SUDARNO AHMAD/EKSPRES |
Hal itu dikatakan Sekretaris Daerah (Sekda) Kabupaten Kebumen, Adi Pandoyo, saat menjadi narasumber pada rapat koordinasi stakeholder kesiapan pengawasan Pilbup Kebumen 2015, di Hotel Candisari Karanganyar, baru-baru ini.
"Jumlah DPT yang telah ditetapkan sebanyak 1.076.596 pemilih. Terdiri dari 541.450 pemilih laki-laki dan 535.146 perempuan. Dari jumlah itu, jumlah PNS di Kabupaten Kebumen sebesar 1,29 persen," beber Adi Pandoyo, dalam paparannya.
Acara yang diselenggarakan oleh Panitia Pengawas Kabupaten Kebumen, itu dihadiri oleh Ketua Bawaslu Provinsi Jawa Tengah Abhan, Ketua KPU Kabupaten Kebumen Paulus Widyantoro, Ketua Panwas Kebumen Suratno, camat se Kabupaten Kebumen, Kapolsek se jajaran Polres Kebumen, serta instansi terkait. Hadir juga Anggota Panwas Kebumen Maria Erni P dan Arif Supriyanto.
Pada kesempatan itu, Adi Pandoyo juga menekankan netralitas PNS dalam Pilbup 9 Desember mendatang. Bahkan, pihaknya telah mengeluarkan edaran nomor 800/173/2015 tentang netralitas PNS dalam pemilihan kepala daerah/wakil kepala daerah. Surat edaran tersebut diedarkan kepada seluruh SKPD sejak 27 Juli 2015.
Tak hanya untuk PNS, Sekda juga telah mengeluarkan edaran untuk BUMD dan perangkat desa di Kabupaten Kebumen. "Kita telah menerbitkan edaran nomor 800/176/2015 tertanggal 13 Agustus 2015 perihal netralitas, direksi, komisaris, dewan pengawas dan karyawan BUMD. Serta kepala desa dan perangkat desa dalam Pilkada," ungkapnya.
"Ini tidak main-main. Kalau ada PNS yang tidak mengindahkan ketentuan UU untuk netral.
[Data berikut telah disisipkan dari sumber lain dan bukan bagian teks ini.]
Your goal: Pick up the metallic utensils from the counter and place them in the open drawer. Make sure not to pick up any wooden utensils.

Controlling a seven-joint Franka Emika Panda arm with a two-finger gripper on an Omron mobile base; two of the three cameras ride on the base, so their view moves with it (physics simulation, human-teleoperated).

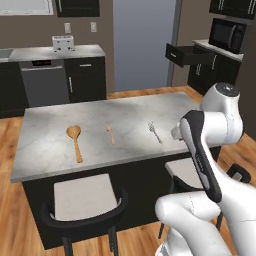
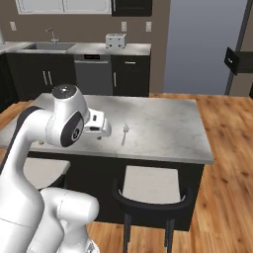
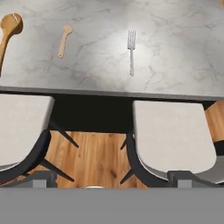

Sanksinya sangat tegas," tegas Adi Pandoyo.
Sanksinya bisa sampai pencopotan dari jabatan kalau terbukti menggunakan fasilitas negara atau dengan sengaja merugikan kepentingan luas. "Meski PNS netral, tetapi wajib menggunakan hak pilih. Berbeda dengan Polri maupun TNI," imbuhnya.
Sementara, Ketua Bawaslu Provinsi Jawa Tengah, Abhan, meminta polisi mengambil sikap terkait kekosongan sanksi hukum dalam UU Nomor 8 Tahun 2015 tentang Pilkada. Seperti sanksi money politic yang tidak diatur dalam UU tersebut.
Dijelaskan Abhan, sanksi politik uang itu murni pidana umum sehingga menjadi kewenangan kepolisian. Untuk itu, Bawaslu maupun Panwas akan berkoordinasi dengan kepolisian jika ada laporan money politic dari pasangan calon. Dan Panwas tentu akan mengklarifikasi pihak bersangkutan terlebih dahulu.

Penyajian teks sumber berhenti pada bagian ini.